Que dire à un enfant complexé ?

"Maman, j'ai des dents de lapin !", "Papa, tout le monde m'appelle binoclard à l'école"… Face au mal-être de leur enfant, les parents peuvent avoir tendance à atténuer ses souffrances ou les nier et faire comme si elles n'avaient pas lieu d'être. Des réactions inutiles et pas bénéfiques pour l'enfant. Au contraire, le psychologue conseille aux parents d'"écouter l'enfant" et de "l'inviter à verbaliser ses émotions autour de cette souffrance". Toutefois, évitez les formulations stigmatisantes du type "Mon pauvre, tu n'as pas de chance" ou "ne t'inquiètes pas, ça va s'arranger" : en plus de souffrir de son complexe, l'enfant se sentira incompris et impuissant. De la même façon, le plaindre risquerait d'accentuer sa peine ou sa gêne du défaut physique. Pour l'aider à accepter cette particularité physique, le mieux est de faire appel aux figures d'attachement de l'enfant : les chanteurs, les personnages de série ou les sportifs qu'il aime et auxquels il peut facilement s'identifier. En essayant de puiser dans l'histoire de l'enfant, vous allez l'aider à transformer ce que l'enfant vit comme une faiblesse en véritable atout.
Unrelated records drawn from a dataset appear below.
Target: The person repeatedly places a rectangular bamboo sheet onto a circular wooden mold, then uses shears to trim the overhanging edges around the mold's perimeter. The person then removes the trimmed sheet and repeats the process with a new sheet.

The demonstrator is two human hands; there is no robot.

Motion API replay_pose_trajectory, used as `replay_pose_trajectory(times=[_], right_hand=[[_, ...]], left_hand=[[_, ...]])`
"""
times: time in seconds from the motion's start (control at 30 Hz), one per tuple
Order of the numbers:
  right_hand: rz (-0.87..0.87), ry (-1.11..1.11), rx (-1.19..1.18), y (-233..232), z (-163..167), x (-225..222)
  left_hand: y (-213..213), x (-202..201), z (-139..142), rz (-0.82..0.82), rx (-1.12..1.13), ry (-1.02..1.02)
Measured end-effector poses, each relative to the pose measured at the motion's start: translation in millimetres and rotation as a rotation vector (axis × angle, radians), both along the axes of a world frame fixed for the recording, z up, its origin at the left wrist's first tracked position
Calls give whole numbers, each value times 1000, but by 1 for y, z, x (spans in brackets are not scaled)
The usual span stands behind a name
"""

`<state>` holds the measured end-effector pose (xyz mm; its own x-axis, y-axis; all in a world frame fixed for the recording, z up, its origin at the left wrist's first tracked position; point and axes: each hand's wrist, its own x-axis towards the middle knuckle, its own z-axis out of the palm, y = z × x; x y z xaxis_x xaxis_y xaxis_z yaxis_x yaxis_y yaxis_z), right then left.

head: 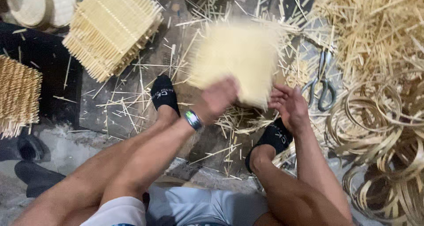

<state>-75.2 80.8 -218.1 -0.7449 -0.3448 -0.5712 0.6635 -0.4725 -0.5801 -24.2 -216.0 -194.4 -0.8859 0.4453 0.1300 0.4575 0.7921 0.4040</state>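
The left hand is closed on the lower edge of a square woven bamboo mat, which is blurred and held above the floor between the feet. The right hand is open, fingers spread just beside the mat's lower right corner; whether it touches the mat is unclear. Scissors lie near the right hand, coiled bamboo hoops beyond, and a stack of finished mats lies to the upper left
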Motion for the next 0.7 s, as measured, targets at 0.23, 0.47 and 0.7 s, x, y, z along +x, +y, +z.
replay_pose_trajectory(times=[0.23, 0.47, 0.7], right_hand=[[146, 235, 766, -10, -18, -2], [76, 366, 731, 8, -44, 12], [-95, 409, 927, 72, -43, 12]], left_hand=[[37, 26, -35, 55, 323, -40], [-14, -29, -60, 829, 1026, -917], [-6, -19, -55, 909, 978, -959]])
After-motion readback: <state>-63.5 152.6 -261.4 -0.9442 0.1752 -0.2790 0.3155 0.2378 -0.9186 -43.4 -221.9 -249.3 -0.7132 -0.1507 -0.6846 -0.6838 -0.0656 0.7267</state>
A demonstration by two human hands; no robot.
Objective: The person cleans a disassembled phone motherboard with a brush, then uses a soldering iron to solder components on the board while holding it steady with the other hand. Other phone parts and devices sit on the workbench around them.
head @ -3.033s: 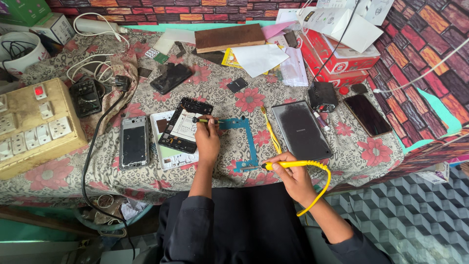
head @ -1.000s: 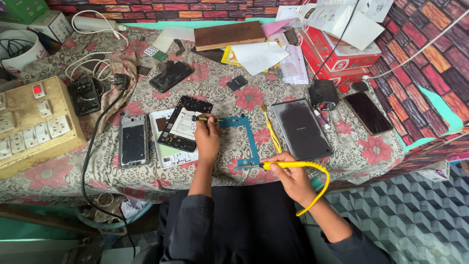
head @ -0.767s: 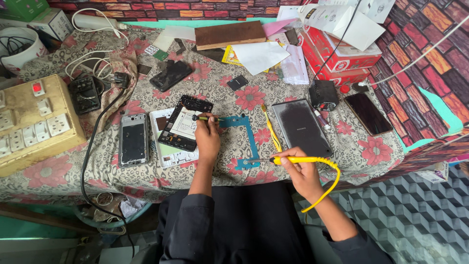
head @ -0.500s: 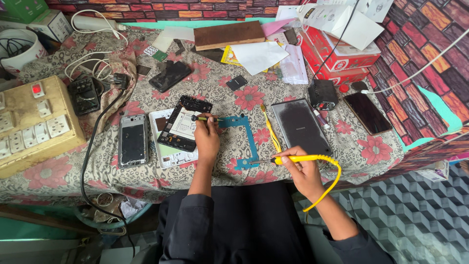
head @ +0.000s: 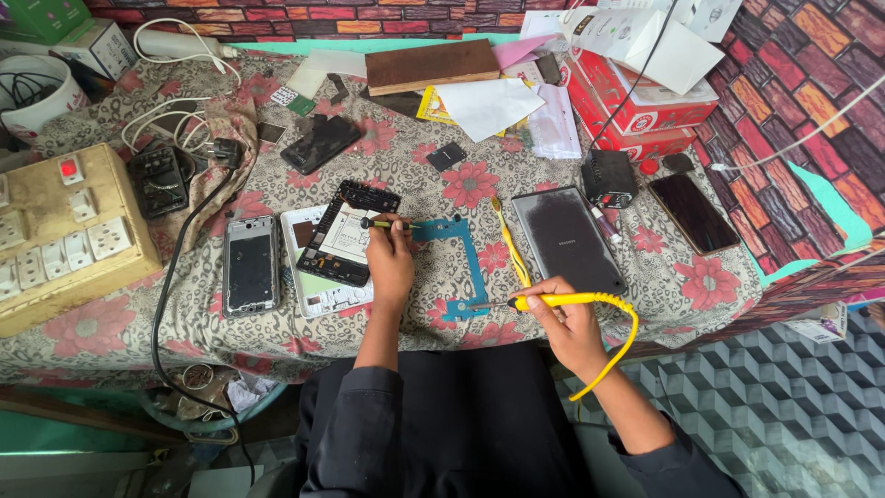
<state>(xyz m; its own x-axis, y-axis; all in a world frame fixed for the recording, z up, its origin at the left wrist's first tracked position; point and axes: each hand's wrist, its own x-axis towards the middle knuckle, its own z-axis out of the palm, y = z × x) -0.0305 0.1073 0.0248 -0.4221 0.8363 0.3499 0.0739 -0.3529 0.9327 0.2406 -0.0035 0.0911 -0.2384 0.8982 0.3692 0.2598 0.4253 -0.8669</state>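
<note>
Head view, so starting at the grips: the right hand (head: 570,325) is wrapped shut around a yellow soldering iron (head: 553,301), held like a pen, with its metal tip lying low toward the bottom end of the blue L-shaped phone frame (head: 461,267). I can't tell if the tip actually touches it. The left hand (head: 391,263) pinches a small screwdriver (head: 376,223) between its fingertips, the tool pointing left over the opened phone (head: 346,235) that lies on a white back cover (head: 318,297).

My take on doing this well: rest the right wrist on the floral cloth (head: 277,341) so the tip doesn't wander, and let the left hand pin the frame down. Watch the yellow cord (head: 613,355) looping off the table edge, since a snag would drag the hot tip. The grey tablet (head: 567,240) sits just beside the iron, so it pays to keep the tip angled away from it.
</note>
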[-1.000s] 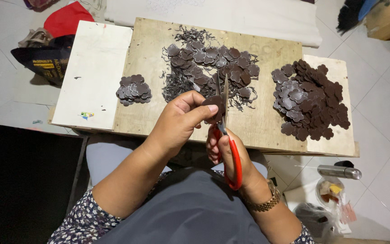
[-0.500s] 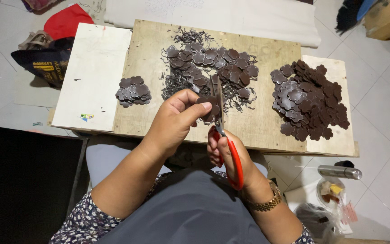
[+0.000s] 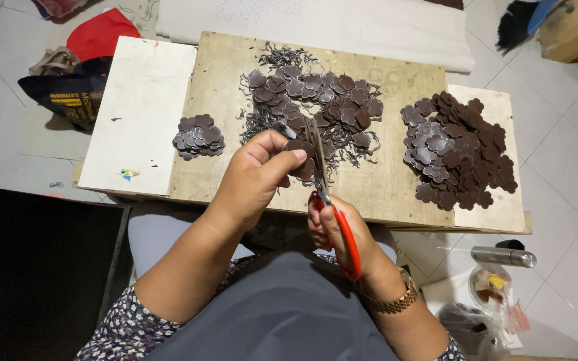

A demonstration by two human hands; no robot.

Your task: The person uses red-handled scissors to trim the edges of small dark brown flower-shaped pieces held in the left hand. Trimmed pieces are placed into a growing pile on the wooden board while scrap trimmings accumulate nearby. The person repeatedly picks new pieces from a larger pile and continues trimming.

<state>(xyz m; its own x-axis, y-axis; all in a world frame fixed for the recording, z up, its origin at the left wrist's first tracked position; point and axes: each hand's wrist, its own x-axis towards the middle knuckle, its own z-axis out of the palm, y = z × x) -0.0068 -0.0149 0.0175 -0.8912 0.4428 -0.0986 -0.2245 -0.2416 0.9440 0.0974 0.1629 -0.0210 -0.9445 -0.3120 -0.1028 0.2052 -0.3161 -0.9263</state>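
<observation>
Head view: left hand [image 3: 252,177] pinches brown piece [image 3: 297,148]; right hand [image 3: 342,234], half-hidden, grips scissors [image 3: 329,200].

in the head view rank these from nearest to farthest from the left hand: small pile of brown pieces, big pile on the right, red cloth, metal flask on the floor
From the left hand:
1. small pile, just left on the board
2. big pile, right end
3. red cloth at top left and metal flask at lower right: too close to call

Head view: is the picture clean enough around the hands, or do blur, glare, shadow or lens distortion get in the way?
Head view: even, soft light, no glare; left hand, right hand, red-handled scissors and brown piece are sharp; wide-angle bending bows the wooden board edges; lower left floor falls into deep shadow.
</observation>
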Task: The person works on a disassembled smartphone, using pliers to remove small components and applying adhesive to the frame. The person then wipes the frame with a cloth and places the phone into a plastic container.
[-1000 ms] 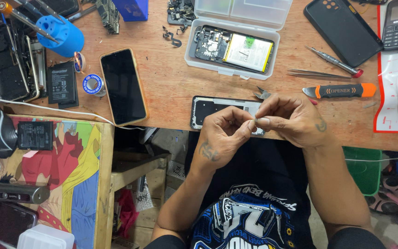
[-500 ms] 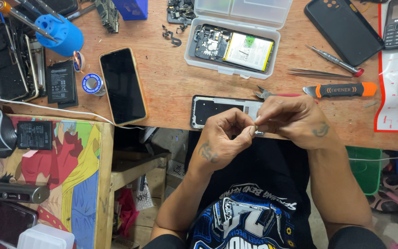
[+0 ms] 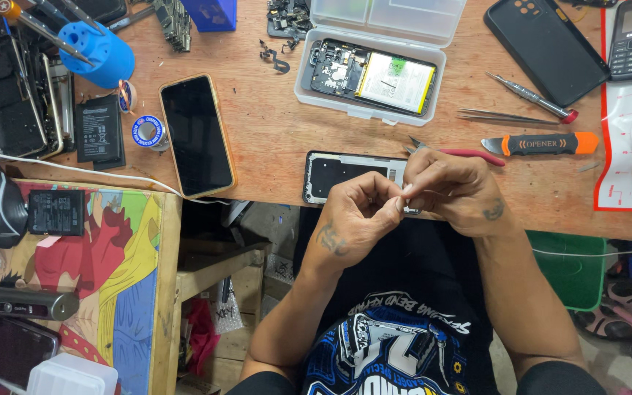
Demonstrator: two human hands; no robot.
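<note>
My left hand point(image 3: 356, 216) and my right hand point(image 3: 451, 192) meet fingertip to fingertip at the near edge of the wooden workbench point(image 3: 272, 139). Both pinch a tiny part between them; it is too small to identify. Just behind my fingers lies a dark phone back cover point(image 3: 345, 174), partly hidden by my hands. A red-handled tool point(image 3: 469, 154) lies just beyond my right hand.
A clear plastic tray point(image 3: 309, 86) holds an opened phone with its battery. A black phone point(image 3: 197, 135) lies to the left, near a loose battery point(image 3: 99, 129) and a blue tool holder point(image 3: 100, 53). Tweezers point(image 3: 502, 115), a screwdriver point(image 3: 528, 95) and an orange-tipped opener point(image 3: 539, 143) lie at right.
Both hands stay pressed together over the bench edge, with only small finger shifts. My view has drifted slightly.
</note>
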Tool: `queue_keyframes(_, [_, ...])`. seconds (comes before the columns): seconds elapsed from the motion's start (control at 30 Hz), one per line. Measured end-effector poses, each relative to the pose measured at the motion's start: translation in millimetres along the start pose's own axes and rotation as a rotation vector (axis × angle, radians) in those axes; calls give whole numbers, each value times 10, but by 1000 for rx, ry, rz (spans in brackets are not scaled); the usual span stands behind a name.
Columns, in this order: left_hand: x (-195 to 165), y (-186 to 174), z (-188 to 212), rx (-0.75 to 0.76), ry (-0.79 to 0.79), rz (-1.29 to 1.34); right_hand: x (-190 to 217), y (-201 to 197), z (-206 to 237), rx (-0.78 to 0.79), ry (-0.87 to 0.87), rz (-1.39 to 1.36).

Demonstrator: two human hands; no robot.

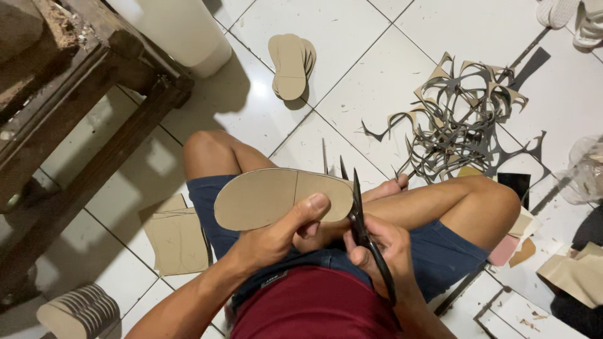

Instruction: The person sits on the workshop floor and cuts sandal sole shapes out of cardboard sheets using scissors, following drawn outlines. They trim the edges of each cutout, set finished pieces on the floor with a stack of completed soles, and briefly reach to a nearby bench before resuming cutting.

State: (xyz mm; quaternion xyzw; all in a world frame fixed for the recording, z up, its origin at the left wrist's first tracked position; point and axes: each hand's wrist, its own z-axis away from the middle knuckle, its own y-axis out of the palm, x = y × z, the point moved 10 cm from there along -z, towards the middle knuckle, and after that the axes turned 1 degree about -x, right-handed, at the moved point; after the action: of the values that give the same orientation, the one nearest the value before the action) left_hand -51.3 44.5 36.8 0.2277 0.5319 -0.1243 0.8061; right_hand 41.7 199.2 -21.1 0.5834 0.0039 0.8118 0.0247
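Currently left hand (pixel 276 235) pinches the sole-shaped cardboard piece (pixel 279 196) by its near edge, thumb on top, over the lap. Right hand (pixel 383 251) is closed around black scissors (pixel 364 232), blades at the piece's right end. Cardboard looks light, thin, bendable; best gripped close to the cut line.

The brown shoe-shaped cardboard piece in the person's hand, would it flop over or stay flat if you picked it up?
The cardboard sole probably stays fairly flat: the left hand pinches only one edge, yet it sticks out without drooping. It looks thin, so likely light. A crease line crosses it, so it may bend there. The right hand holds black scissors at its end.
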Motion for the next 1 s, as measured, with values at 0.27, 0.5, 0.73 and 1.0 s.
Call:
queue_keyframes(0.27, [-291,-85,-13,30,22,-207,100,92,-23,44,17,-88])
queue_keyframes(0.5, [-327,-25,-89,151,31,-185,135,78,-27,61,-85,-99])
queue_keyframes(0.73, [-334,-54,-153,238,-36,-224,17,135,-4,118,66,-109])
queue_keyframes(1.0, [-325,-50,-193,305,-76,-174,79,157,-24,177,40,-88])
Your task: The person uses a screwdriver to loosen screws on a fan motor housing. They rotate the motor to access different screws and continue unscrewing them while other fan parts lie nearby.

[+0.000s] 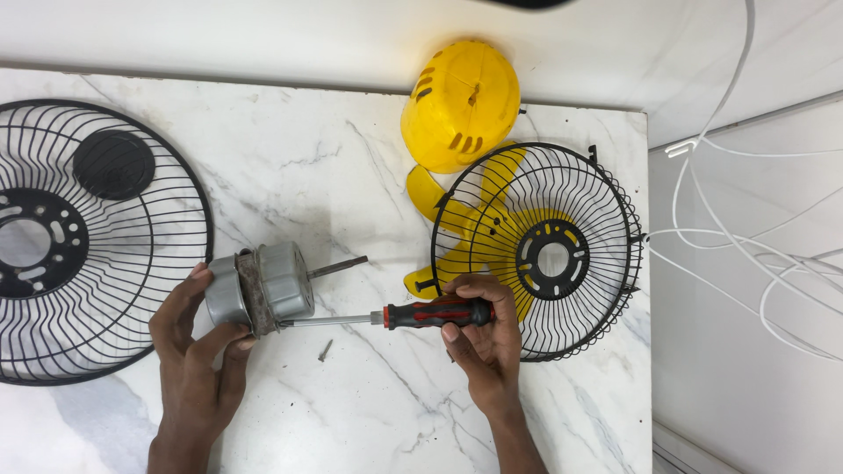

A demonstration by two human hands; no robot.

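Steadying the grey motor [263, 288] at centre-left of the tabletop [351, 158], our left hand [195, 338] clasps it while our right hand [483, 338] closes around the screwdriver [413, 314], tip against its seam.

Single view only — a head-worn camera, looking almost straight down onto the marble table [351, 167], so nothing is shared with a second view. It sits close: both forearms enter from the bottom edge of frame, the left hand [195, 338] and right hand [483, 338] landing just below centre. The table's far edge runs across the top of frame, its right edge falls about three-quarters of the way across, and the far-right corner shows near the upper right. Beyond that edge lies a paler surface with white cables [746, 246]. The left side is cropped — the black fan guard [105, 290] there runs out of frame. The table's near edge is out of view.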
Concrètement, si votre enfant subit des moqueries à cause de ses tâches de rousseur ou de sa grande taille, prenez l'exemple d'une star populaire aux mêmes particularités physiques et prouvez-lui qu'il est loin d'être le seul à avoir cette caractéristique physique et qu'il peut même en jouer. Rassurez-le en lui parlant de votre propre vécu et en lui expliquant qu'on a tous des particularités physiques qui nous sont propres et que c'est normal d'en avoir : "ce sont d'ailleurs ces particularités qui permettent de se construire en tant que personne unique", tient à rassurer le psychologue, avant d'ajouter "qu'au fil du temps, on est soi-même capable de transformer une différence en véritable qualité".

Sans aller jusqu'à modifier ce qui ne doit pas l'être (faire une teinture, envisager une opération du nez…), vous pouvez essayer d'estomper l'objet de disgrâce, ce qui l'aidera à se sentir plus en confiance et plus à l'aise avec son apparence. Lorsque cela est possible, optez pour une autre paire de lunettes, ayez recours à un appareil dentaire, ou proposez-lui un soin anti-acné. Enfin, vous pouvez l'aider à faire face aux moqueries ou insultes de la part des autres enfants en lui donnant quelques éléments de réponses ainsi que les outils pour avoir la bonne attitude. Tout en lui expliquant que les enfants se moquent généralement car ils ont peur de la différence, Joseph Content invite l'enfant à faire appel à l'empathie de l'autre en lui disant "aimerais-tu que je me moque de toi ?" ou "que dirais-tu si je te faisais une remarque sur ton physique ?" : cela lui permettra d'avoir une meilleure répartie. Et si l'expression "on ne peut pas plaire à tout le monde" sonne comme une évidence, elle permet également de relativiser les jugements négatifs des autres.

Quand s'inquiéter ?

L'expert tient à rassurer les parents : "on a tous eu des remarques désagréables sur notre physique et il n'y a rien d'alarmant à cela". Oui, les complexes sont inévitables et ne doivent pas inquiéter à outrance. Toutefois, veillez à ce que ces remarques ne conduisent pas à une véritable mise à l'écart voire à du harcèlement scolaire. Auquel cas, le parent peut contacter l'enseignant ou le directeur de l'école et faire part de ses inquiétudes. Enfin, si le dialogue parents/enfants permet souvent de dédramatiser les complexes physiques et d'apaiser les doutes de l'enfant, certains signes qui perdurent peuvent toutefois alerter et révéler une souffrance sous-jacente plus profonde : déprime, isolement, repli sur soi, refus d'aller au sport ou à une activité extrascolaire, baisse des résultats scolaires peuvent traduire un malaise significatif et "il convient alors de s'orienter vers un psychologue, une aide extérieure qui saura trouver les mots et les solutions pour aider l'enfant à retrouver confiance en lui ainsi que des rapports sains et harmonieux à l'école", conclut-il.